Who would have thought it? The famous blonde mop will soon be seen frantically pedalling its way past City Hall on the way to Westminster. As predictable as it was, Boris’s announcement today breaks a long-standing promise to Londoners that he would not become an MP while he was Mayor. The news clarifies where Boris’s priorities really lie and confirms what many of us have been saying for some time: the story of Boris’s London has been far more about Boris than about London.
To give the man his due, it hasn’t all been bad. For all the bombast and bravado, Boris has represented London well on the global stage. He is a jovial and likeable figurehead for the capital, fronting the 2012 Olympics and promoting the city well. I worked with him closely in the aftermath of the 2011 riots and always found him to be warm and amiable. I wish him well in whatever he does next.
But what has become increasingly clear is that while his own ambition knows no limit, Boris is seriously lacking in real ideas or ambition for London. The headline-grabbing gimmicks such as “Boris Island” disguise the fact that this emperor does not have any clothes. It took five years as Mayor for Boris to finally publish his vision for the city, and subsequent steps towards implementing that vision have been minimal and half-hearted.
Boris sets his targets low, but still fails to meet them. At a time when London needs 100,000 new homes a year, he gave himself a hopelessly inadequate annual target of 15,000 affordable homes and still spectacularly fell short. He talks up Silicon Roundabout yet fails to recognise that a 21st century world city needs technological innovation and investment that extends far beyond a few streets in Farringdon. He lets unemployment soar and then says it’s not his job to create jobs.
When it comes to tackling the real issues facing London, Boris has failed spectacularly. From infrastructure to transport to policing, his legacy is one of delays, disinterest and distraction. Those who have to work with him talk of a man biding his time, doing the minimum he can get away with and pushing the big issues into the long grass to avoid having to make tough decisions.
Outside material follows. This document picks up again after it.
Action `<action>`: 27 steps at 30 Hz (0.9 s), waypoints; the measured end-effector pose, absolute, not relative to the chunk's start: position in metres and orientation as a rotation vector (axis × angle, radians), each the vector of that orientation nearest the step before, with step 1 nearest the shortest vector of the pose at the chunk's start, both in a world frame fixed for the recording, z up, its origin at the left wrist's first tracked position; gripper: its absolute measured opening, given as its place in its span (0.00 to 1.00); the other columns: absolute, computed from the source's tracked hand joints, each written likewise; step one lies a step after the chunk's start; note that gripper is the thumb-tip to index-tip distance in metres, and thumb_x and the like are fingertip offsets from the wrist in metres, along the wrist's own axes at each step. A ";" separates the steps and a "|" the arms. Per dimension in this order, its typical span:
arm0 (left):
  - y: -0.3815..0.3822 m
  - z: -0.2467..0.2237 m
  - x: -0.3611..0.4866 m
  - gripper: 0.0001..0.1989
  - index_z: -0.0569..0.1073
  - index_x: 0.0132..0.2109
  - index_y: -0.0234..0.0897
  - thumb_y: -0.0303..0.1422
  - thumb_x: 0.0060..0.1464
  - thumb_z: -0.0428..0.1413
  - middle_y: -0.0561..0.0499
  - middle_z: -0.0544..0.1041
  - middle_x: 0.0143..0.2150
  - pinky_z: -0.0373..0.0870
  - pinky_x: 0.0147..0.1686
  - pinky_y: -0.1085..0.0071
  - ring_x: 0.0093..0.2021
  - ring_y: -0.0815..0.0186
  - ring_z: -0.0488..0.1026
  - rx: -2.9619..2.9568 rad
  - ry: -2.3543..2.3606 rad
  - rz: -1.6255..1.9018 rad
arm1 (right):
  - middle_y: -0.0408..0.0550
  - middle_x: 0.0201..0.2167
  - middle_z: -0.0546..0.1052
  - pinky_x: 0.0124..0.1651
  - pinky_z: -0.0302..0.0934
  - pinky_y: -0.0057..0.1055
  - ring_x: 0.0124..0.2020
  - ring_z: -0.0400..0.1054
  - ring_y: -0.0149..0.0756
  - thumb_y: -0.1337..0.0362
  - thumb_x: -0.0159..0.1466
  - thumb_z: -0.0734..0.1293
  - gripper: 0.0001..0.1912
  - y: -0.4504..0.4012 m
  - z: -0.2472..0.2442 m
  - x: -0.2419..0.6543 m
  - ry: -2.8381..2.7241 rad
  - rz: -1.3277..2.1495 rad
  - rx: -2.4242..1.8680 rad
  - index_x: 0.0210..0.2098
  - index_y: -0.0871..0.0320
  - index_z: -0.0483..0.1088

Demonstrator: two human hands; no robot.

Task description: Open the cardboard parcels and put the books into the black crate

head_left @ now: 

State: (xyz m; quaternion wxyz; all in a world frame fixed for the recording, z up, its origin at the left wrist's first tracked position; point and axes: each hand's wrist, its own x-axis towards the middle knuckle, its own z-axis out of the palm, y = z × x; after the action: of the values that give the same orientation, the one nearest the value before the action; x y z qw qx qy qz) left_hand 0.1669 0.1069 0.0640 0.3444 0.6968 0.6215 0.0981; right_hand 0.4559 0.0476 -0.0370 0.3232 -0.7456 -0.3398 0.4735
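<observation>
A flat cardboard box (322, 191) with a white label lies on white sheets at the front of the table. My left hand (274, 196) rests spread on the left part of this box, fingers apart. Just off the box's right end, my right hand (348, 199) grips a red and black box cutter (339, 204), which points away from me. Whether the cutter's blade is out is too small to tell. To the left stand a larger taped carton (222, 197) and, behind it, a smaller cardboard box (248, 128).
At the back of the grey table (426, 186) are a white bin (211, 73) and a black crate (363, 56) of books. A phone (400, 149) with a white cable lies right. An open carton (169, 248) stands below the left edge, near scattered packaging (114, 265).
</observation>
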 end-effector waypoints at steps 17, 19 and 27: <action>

As a result, the next mayor will inherit a city in which problems that were mounting in 2008 are now spiralling out of control. On housing Boris’s record is particularly poor. His pledges and targets on house-building lie in tatters, constantly rewritten and redefined to cover up his failures. He has passively allowed London rents to hit an all-time high. And his decision to allow affordable housing rents to be significantly increased has hit low-income Londoners hard. Eighty two per cent of Londoners now believe the capital is in the grip of a full-scale housing crisis – and they are right.
Going forward, big problems will require big solutions. Tackling London’s housing crisis will mean making brownfield land available for housing, introducing a sensible system of rent controls and lifting the borrowing cap on local councils so they can build new council homes. Six wasted years mean London’s housing problem has reached crisis point – it needs committed leadership to solve it.
Boris doesn’t score highly on transport either. On his watch, bus fares have soared by 61% while the cost of a Tube travelcard is up by nearly a half. Meanwhile, Boris proudly poses for photos in front of his pointless £60m cable car and his defective £11.4m Routemaster buses. Instead of spending taxpayers money on vanity projects and a few accompanying headlines, he could have committed to keeping fares down. The Mayor of London should be overseeing and implementing a reliable, affordable and integrated transport system, not chasing photo ops and dangling on zip wires.
After promising to make London’s streets safer, meanwhile, Boris cut the number police officers by over 2,600 and forced through the closure of 12 fire stations.
The result of all this is that London is decreasingly affordable and increasingly divided. From his luxury office at the top of City Hall, Boris looks out over a city in which one in four people now live in poverty while the gap between rich and poor has turned into a chasm under the leadership of a Mayor who claims inequality is “essential”.
Whoever takes over in City Hall will have to make up for eight years of lost time. They will need to act boldly and decisively to ensure that London maintains its global edge. London therefore needs a mayor whose sole focus is working for Londoners, not one who is doing the job as a fall-back option or a stepping stone to Downing Street. With steely focus and real commitment, none of the issues the capital faces are insurmountable. It remains a vibrant, diverse and successful world city that 8.6 million people are proud to call home. But we need the mayor to prepare the city for the challenges of tomorrow. Behind the frivolity and the frollicks of Boris’s mayoralty lies the reality of a city craving serious leadership.